Reading only tutorial

In this example, we provide step-by-step instructions for running the Hume machine reading system on a set of sample documents.

In the steps below, we assume that our working folder is runtime, that this folder already exists and all work is done under this path. This is arbitrary and can be replaced by another appropriate local path.

This example assumes that the image for the Hume container has already been downloaded from Docker hub.

1. Download sample documents

As a first step, we need to identify a set of sample documents to use as input. The World Modelers demo set of documents are publicly available on Github. The demo document set includes both the raw source documents and the CDR files which contain both the text of the raw documents and some metadata. In this example we’ll use the CDRs as input to Hume.

cd runtime
git clone https://github.com/twosixlabs-dart/world-modelers-demo-docs.git

The input documents will now be in the runtime/world-modelers-demo-docs/cdrs folder.

2. Configure the Ontology

For the purposes of this example, we assume the latest version of the default World Modelers ontology will be used. Normally, if using this ontology, no extra steps are needed, however, here we make its use explicit to better illustrate how a custom ontology could be used.

We will put the ontology in runtime/ontology.yml, the following command doing the download:

wget https://raw.githubusercontent.com/WorldModelers/Ontologies/master/CompositionalOntology_metadata.yml -O runtime/ontology.yml

3. Create an output directory

Create an output directory inside the working folder so that it can be accessed by both the local system and the docker instance.

mkdir runtime/output

4. Create a Docker config file

Next we use a text editor to create a configuration file in runtime/config.json that tells Hume where to look for the input documents and ontology. The contents of the file should be as follows:

{
  "hume.domain": "WM",
  "hume.num_of_vcpus": 4,
  "hume.tmp_dir": "/extra/output",
  "hume.manual.cdr_dir": "/extra/world-modelers-demo-docs/cdrs",
  "hume.external_ontology_path": "/extra/ontology.yml",
  "hume.use_regrounding_cache": false
}

In this example we assume a system with access to 4 physical CPU cores. The hume.num_of_vcpus setting may need to be adjusted to reflect your own hardware specs.

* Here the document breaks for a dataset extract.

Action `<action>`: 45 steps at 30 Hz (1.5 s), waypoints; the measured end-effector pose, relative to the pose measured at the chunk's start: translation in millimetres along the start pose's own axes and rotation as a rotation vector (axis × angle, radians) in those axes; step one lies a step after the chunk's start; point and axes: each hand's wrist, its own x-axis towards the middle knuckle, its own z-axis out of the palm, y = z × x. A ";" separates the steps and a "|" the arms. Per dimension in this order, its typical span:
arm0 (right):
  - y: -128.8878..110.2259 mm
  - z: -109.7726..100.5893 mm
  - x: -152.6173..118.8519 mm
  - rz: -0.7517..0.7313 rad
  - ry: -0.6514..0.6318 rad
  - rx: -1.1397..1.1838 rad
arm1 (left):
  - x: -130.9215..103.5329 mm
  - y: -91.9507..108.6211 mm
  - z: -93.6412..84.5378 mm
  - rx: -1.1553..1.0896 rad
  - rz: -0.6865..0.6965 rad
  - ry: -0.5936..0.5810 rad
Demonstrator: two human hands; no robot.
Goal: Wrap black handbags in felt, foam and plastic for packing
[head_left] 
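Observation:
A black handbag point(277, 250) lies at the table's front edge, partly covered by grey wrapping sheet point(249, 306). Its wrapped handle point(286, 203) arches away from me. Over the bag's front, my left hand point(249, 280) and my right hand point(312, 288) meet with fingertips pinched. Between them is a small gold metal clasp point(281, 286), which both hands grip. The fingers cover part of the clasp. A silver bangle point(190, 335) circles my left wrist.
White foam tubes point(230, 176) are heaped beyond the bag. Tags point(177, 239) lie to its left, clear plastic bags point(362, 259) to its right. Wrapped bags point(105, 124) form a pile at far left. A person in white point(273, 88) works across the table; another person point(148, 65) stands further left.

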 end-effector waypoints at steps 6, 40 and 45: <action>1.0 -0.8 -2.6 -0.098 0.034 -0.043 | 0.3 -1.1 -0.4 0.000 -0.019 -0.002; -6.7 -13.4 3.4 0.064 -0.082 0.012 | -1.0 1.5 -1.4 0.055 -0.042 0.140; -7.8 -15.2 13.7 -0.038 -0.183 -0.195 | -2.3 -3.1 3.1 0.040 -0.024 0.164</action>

5. Run Hume on the documents

Finally, we run Hume on the input documents. Hume will write its output to the runtime/output/results/$TIMESTAMP/results folder, where $TIMESTAMP refers to a string representing the date/time of the run.

Note: In the command below, replace the $RUNTIME variable with the absolute path of your runtime folder (for example /home/wmuser/runtime).

docker run -it -v $RUNTIME:/extra docker.io/wmbbn/hume:R2022_03_21 /usr/local/envs/py3-jni/bin/python3 /wm_rootfs/git/Hume/src/python/dart_integration/manual_processing.py

Reading can take a few hours. For faster results, start with an input folder that only contains a subset of CDRs.